**Instructions to follow**
Your result should be the lines holding the word "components", copied from the entries below.

☆ ☆ ☆ ☆

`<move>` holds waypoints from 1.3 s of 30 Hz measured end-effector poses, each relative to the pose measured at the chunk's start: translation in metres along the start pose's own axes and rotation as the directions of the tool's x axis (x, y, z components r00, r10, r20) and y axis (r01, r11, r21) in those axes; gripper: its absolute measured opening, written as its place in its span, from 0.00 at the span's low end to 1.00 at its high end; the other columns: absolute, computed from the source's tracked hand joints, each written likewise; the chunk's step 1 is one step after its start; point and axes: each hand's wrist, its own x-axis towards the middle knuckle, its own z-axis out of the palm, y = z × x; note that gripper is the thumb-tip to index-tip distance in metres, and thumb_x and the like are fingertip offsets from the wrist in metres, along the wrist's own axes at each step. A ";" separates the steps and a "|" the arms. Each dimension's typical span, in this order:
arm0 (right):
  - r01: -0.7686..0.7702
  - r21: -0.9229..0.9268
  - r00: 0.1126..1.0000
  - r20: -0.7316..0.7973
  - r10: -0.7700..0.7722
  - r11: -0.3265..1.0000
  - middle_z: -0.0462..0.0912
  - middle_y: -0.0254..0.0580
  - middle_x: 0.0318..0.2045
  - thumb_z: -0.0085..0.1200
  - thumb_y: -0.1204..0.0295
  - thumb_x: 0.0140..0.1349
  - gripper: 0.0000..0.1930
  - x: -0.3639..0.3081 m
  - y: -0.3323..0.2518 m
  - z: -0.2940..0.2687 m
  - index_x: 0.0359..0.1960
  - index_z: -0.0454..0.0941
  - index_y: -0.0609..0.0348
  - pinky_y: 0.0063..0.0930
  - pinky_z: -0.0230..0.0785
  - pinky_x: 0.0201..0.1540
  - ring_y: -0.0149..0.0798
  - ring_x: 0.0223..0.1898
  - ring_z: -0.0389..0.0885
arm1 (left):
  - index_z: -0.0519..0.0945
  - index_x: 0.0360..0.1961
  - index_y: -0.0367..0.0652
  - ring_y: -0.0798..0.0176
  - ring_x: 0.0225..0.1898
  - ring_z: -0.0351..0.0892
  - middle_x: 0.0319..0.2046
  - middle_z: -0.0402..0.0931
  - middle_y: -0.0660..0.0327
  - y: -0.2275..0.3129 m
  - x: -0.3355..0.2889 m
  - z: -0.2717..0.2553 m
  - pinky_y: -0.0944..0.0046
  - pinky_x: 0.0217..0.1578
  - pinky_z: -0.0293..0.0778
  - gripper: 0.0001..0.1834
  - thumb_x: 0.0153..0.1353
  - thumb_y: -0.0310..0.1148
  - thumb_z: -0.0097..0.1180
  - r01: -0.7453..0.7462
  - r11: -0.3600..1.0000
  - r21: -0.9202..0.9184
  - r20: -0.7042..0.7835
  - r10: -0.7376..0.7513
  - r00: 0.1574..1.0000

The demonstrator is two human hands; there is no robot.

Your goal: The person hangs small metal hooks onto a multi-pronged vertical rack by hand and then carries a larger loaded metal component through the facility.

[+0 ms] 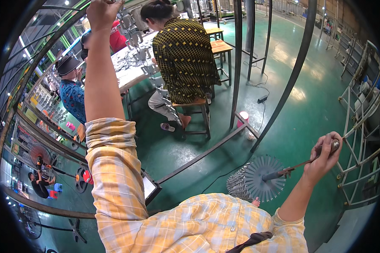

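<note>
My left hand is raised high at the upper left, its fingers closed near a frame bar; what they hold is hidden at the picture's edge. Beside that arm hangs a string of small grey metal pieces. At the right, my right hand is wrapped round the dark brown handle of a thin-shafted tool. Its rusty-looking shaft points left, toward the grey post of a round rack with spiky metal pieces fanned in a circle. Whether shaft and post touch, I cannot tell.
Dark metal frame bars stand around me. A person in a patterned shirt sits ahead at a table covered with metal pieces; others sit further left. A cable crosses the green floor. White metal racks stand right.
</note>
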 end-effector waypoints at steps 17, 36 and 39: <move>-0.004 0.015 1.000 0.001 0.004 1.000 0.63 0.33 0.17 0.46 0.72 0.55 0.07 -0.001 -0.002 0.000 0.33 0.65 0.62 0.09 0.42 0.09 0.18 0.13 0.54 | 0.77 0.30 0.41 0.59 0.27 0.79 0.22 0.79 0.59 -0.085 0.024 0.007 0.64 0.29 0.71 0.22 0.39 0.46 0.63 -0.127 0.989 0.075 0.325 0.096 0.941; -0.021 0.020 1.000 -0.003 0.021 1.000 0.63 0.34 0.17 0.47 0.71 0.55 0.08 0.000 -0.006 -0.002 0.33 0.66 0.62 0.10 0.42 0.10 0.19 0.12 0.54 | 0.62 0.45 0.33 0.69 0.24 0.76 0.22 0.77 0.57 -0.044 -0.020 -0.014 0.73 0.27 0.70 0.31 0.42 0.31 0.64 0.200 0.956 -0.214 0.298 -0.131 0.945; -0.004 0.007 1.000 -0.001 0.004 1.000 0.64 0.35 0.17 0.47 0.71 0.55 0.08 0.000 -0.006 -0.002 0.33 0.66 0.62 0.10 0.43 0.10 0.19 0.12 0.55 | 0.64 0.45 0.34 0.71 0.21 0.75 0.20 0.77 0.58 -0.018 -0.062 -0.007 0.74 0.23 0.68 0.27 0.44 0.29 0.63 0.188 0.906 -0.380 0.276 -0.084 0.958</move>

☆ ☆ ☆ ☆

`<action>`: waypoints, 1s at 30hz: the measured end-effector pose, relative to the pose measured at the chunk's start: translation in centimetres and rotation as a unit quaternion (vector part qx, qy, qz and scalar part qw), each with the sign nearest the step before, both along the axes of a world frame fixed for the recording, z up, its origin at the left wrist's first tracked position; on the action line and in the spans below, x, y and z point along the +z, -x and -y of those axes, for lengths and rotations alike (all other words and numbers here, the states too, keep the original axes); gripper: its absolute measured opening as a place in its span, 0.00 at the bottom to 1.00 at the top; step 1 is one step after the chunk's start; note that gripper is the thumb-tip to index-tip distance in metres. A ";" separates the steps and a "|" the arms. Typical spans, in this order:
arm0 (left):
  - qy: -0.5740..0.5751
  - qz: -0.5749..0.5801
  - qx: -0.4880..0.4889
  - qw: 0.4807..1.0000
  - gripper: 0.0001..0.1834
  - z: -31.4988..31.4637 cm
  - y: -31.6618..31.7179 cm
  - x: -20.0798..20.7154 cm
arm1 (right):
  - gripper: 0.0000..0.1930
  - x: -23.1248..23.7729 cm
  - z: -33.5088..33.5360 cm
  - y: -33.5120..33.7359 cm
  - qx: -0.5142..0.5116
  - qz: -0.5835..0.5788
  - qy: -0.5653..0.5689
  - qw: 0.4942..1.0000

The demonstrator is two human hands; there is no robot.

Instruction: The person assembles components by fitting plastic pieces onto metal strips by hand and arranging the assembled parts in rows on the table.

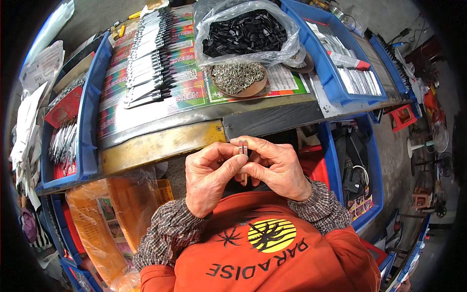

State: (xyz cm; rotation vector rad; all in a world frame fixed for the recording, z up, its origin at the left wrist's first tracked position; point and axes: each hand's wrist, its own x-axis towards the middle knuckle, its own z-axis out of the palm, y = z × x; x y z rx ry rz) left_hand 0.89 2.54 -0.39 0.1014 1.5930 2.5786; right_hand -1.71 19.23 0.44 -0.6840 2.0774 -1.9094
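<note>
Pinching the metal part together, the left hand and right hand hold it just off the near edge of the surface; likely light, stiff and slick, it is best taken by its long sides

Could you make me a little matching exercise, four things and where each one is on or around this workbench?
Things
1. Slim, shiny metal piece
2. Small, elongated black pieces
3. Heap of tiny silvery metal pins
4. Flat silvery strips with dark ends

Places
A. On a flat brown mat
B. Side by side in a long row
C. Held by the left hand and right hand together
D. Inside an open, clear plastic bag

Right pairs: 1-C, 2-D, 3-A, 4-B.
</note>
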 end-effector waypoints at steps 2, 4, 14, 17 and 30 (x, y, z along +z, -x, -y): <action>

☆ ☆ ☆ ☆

**Solved exercise**
`<move>` holds waypoints from 1.3 s of 30 Hz measured end-effector poses, each relative to the pose measured at the chunk's start: translation in metres along the start pose's own axes and rotation as the directions of the tool's x axis (x, y, z components r00, r10, r20) and y axis (r01, r11, r21) in those axes; gripper: its absolute measured opening, written as its place in its span, from 0.00 at the span's low end to 1.00 at its high end; the other columns: absolute, computed from the source's tracked hand joints, each written likewise; the chunk's step 1 is one step after its start; point and axes: each hand's wrist, its own x-axis towards the middle knuckle, its own z-axis out of the palm, y = z × x; note that gripper is the thumb-tip to index-tip distance in metres, and thumb_x and the like are fingertip offsets from the wrist in metres, along the wrist's own axes at each step. A ";" separates the steps and a "|" the arms. Each dimension's typical span, in this order:
Instruction: The person assembles components by fitting plastic pieces onto metal strips by hand and arranging the assembled parts in rows on the table.

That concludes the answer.